I had a question regarding the image and patch sizes. I noticed that UNETR uses non-overlapping sub-patches of size 16 from patches of 96 which are randomly selected from the image volume. In this case is it fair to say that the network is still not able to take into account the entire imaging volume? From the tutorial my understanding is that 'RandCropByPosNegLabeld' only picks out one patch at a time? I would appreciate it if you please provide an explanation for this.

Thanks!

Nic-Ma commented 2 years ago

Hi @rekalantar ,

In the tutorial, we set num_samples=4 in RandCropByPosNegLabeld, so it will crop out 4 patches at 1 time. @ahatamiz Could you please help share more comments about the UNETR question?

Thanks in advance.

ahatamiz commented 2 years ago

Hi @rekalantar

Thanks for your interest in our work. We first sample inputs of size (96,96,96) from the entire volume and then utilize (16,16,16) non-overlapping patches from each sample. This process is similar to general ImageNet computer vision wherein images of different sizes are first resized to (256,256) and then center-cropped.

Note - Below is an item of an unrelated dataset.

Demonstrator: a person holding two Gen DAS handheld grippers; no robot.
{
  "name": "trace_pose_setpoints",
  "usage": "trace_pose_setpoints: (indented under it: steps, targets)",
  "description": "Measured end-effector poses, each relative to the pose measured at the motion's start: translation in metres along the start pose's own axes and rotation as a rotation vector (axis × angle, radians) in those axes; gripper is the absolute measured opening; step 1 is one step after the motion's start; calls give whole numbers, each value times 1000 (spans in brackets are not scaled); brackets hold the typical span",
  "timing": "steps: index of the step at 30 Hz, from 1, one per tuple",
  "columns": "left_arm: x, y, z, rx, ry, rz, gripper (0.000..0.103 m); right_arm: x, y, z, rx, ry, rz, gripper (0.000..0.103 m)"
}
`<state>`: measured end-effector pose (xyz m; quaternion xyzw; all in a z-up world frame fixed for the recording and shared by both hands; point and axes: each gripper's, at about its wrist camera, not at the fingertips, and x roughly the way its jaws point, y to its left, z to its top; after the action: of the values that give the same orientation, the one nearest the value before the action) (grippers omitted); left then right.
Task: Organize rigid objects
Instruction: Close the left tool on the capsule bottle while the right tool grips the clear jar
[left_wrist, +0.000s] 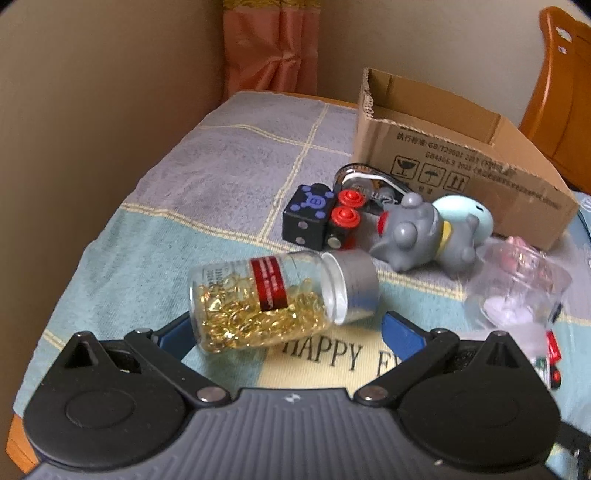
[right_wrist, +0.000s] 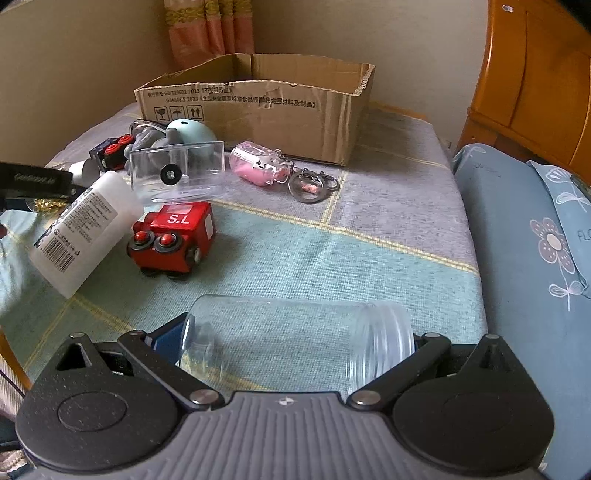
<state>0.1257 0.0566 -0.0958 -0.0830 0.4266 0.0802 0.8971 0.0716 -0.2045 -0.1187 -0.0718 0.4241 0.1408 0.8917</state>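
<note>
While the left claw (left_wrist: 284, 325) stands wide around the capsule bottle (left_wrist: 273, 299) and the right claw (right_wrist: 295, 343) spans the empty jar (right_wrist: 299, 332), both look smooth, slippery and best gripped mid-body.

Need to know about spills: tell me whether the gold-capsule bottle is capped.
Capped. The bottle lies on its side with its grey cap on.

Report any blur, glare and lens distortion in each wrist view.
Left wrist view: the clear plastic container at the right edge is smeared; the capsule bottle is sharp; the tablecloth grid bows with fisheye. Right wrist view: mostly sharp, soft daylight, the empty glass jar shows faint glare.
</note>
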Motion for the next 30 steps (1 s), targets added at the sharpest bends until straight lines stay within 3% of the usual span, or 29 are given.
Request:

On another note, using the entire imaging volume is not feasible in most cases due to memory constrains.

Thanks

rekalantar commented 2 years ago

Great thank you for your response.

I wonder if applying light embeddings and/or dilated convolutions cross 96x96x96 patches would help at all. Perhaps attention modules could become lighter or replaced by separable convolutions to avoid memory overshoot.

In any case, exciting project. keep up the good work!

ahatamiz commented 2 years ago

Hi @rekalantar

I believe making the attention modules lighter/more efficient is a promising direction.

Thanks